Friday, October 8, 1999
More questions, more delay for West Street conservation cluster
Chris Fleming returned for a continued public hearing on his plans for a conservation cluster and common driveway to serve five lots at High Woods located at 662 West Street. Fleming has been making regular appearances before the board, with little progress.
The latest issue involves the lack of drainage calculations. Joe March of Stamski and McNary did not propose a drainage system for the four-lot conservation cluster. A consulting engineer for the town, Dale MacKinnon of Earthtech, attended the meeting to argue that common driveway regulations require that drainage system design calculations, including watershed maps, be provided.
March believes that a drainage system is not required under Massachusetts Stormwater Management policy for a subdivision of four or less lots. He does propose a 12-inch culvert in one section of the driveway. MacKinnon is concerned that no calculations were provided to demonstrate that the rate of stormwater runoff to West Street will not increase due to the construction of the common driveway. March countered that common driveway regulations do not specifically state that the applicant is required to control peak rate of runoff. March assured the board that spot grades have been provided so that runoff from the common driveway will not exit onto West Street.
Member Dan Holzman spotted the proposed name of the common driveway — Powder Mill Drive. "The fire chief has a problem with names, and there's a Powder Mill Road in Acton, Concord, Maynard...." The board plans to solicit input from both the fire chief and police chief before final action.

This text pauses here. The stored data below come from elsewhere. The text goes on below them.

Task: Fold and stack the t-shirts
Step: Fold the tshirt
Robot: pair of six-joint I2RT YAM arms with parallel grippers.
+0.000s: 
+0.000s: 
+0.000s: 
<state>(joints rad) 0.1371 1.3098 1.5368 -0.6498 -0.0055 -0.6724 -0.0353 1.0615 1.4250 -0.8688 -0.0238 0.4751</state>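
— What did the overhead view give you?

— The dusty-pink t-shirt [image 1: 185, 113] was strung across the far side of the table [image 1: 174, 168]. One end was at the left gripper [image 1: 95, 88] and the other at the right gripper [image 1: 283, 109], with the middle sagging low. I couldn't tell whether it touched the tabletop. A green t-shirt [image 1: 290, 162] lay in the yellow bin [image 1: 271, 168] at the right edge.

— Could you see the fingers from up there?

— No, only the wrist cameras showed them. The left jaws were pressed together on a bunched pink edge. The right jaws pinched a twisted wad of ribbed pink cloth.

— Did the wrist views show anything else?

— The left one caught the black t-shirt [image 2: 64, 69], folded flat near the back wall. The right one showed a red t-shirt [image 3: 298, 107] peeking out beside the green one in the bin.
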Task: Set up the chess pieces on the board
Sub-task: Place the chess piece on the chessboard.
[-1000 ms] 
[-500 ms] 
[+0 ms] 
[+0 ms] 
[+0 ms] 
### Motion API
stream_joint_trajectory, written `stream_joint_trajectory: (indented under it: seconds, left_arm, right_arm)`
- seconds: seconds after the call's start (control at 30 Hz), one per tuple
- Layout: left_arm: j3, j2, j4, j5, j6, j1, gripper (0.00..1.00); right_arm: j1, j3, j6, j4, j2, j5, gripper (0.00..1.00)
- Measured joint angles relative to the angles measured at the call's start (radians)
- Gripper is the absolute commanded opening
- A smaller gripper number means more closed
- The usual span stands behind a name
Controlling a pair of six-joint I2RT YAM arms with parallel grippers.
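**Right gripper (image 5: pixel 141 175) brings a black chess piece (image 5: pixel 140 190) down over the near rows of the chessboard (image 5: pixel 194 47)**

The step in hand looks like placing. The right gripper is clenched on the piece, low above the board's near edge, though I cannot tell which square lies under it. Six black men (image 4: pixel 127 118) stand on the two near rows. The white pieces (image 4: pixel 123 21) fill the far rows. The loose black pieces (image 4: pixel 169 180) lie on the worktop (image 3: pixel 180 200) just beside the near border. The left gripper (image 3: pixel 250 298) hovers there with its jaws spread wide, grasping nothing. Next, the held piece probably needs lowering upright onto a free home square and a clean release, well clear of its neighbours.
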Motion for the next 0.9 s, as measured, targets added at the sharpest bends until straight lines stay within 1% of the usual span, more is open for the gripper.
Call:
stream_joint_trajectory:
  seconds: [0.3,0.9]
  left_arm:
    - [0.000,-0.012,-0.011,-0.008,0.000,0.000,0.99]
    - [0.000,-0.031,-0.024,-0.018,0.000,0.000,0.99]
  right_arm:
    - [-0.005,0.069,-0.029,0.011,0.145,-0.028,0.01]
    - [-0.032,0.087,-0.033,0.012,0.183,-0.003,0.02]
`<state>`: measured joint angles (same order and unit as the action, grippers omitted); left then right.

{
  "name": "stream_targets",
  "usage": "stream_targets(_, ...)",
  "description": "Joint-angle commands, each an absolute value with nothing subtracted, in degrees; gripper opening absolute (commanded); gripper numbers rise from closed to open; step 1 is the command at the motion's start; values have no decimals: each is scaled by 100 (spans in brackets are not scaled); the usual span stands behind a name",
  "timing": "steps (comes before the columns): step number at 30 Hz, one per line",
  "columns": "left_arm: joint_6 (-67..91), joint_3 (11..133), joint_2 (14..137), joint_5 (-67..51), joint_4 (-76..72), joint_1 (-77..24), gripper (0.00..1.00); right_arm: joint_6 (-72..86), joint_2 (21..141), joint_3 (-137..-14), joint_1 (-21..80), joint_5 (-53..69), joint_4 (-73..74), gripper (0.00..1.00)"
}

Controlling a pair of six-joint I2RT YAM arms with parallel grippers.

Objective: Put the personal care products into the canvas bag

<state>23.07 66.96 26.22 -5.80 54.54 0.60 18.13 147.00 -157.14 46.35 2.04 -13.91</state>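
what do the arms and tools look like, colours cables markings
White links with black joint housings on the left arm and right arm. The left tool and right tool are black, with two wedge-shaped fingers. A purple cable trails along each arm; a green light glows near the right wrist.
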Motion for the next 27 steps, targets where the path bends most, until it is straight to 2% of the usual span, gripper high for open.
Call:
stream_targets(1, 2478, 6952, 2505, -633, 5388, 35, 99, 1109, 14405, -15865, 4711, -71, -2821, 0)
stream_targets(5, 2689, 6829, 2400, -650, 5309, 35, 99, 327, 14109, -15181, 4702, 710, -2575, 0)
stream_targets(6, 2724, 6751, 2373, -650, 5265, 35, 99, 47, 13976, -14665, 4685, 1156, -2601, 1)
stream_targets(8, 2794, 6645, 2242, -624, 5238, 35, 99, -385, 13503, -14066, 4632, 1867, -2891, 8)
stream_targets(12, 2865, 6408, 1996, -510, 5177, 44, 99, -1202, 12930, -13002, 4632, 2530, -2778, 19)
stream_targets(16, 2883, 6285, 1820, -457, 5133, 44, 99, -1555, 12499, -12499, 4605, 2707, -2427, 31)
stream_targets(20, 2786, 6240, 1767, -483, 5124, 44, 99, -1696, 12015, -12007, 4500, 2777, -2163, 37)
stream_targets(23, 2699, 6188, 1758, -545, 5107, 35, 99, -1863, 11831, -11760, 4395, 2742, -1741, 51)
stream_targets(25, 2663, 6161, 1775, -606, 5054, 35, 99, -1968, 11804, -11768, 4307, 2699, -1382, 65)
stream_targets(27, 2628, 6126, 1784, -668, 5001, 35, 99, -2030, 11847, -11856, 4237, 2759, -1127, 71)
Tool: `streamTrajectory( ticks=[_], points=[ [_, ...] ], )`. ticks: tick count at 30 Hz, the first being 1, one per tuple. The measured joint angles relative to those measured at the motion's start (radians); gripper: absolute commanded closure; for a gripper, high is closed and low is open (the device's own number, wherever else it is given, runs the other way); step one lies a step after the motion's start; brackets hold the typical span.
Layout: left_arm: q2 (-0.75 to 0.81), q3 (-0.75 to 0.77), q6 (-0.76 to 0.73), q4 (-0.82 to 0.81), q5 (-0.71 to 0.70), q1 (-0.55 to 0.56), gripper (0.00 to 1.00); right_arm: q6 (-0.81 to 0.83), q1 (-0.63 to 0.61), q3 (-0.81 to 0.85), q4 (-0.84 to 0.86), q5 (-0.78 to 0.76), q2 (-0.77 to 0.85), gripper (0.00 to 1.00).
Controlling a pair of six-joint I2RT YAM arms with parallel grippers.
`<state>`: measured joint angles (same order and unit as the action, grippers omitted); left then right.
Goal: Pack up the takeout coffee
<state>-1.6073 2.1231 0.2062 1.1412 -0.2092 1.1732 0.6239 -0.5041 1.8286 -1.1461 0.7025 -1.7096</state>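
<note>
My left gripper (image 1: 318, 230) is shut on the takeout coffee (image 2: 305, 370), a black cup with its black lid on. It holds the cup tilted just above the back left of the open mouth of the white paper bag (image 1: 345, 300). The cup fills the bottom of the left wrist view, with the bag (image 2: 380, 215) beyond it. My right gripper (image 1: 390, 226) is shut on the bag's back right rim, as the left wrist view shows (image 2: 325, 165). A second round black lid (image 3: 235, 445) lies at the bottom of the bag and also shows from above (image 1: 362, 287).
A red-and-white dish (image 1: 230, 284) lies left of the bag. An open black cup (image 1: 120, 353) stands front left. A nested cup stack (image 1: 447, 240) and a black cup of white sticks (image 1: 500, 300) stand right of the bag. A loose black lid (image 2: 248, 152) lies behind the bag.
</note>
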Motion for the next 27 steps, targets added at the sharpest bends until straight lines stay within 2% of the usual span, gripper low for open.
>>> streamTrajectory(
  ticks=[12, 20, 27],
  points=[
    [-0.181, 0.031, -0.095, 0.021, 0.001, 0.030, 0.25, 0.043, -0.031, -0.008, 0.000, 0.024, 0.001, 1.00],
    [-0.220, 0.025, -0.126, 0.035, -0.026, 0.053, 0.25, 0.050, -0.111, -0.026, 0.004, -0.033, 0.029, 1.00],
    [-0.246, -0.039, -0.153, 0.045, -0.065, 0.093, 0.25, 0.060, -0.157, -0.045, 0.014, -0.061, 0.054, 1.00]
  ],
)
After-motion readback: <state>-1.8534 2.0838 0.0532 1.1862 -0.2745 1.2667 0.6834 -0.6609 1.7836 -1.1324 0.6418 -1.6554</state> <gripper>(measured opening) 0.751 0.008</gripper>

Anne Marie Brako of West Street worried about where the school bus would stop at the common driveway entrance. "It's a tricky spot on West Street," she warned. This brought a chuckle from member Michael Abend, who assured Brako that, "The school bus stops smack in the middle of the road and nobody can get by." Barry Hoffman of West Street would like to see some screening along the common driveway to provide privacy for his adjoining property. Board members jotted down each issue for consideration when the final motion comes up for acceptance.
Chapter 61A presents another delay in Fleming's plans. He requested on September 1 that 9.3 acres be removed from the agricultural status tax shelter, but the town of Carlisle has 120 days for first refusal to purchase the land. Planning administrator George Mansfield explained that the selectmen typically ask all the town boards for recommendations before they act. "The planning board can't approve the preliminary plans until the town exercises its first right of refusal," Mansfield informed the applicant.
John and Katherine Forelli have purchased Fleming's house and are waiting to move in after selling their house on East Street. But if Fleming removes the house and lot from his proposed development, it won't leave enough frontage for the proof plan needed to create the conservation cluster. Meanwhile, Fleming's family has moved out of state while he remains behind to wrap up the details. The board voted to continue the public hearing on October 12, leaving Fleming to ruminate on the efficacy of taking two steps back for every one forward.
The next scheduled meeting of the planning board is on Tuesday, October 12 (Monday is Columbus Day).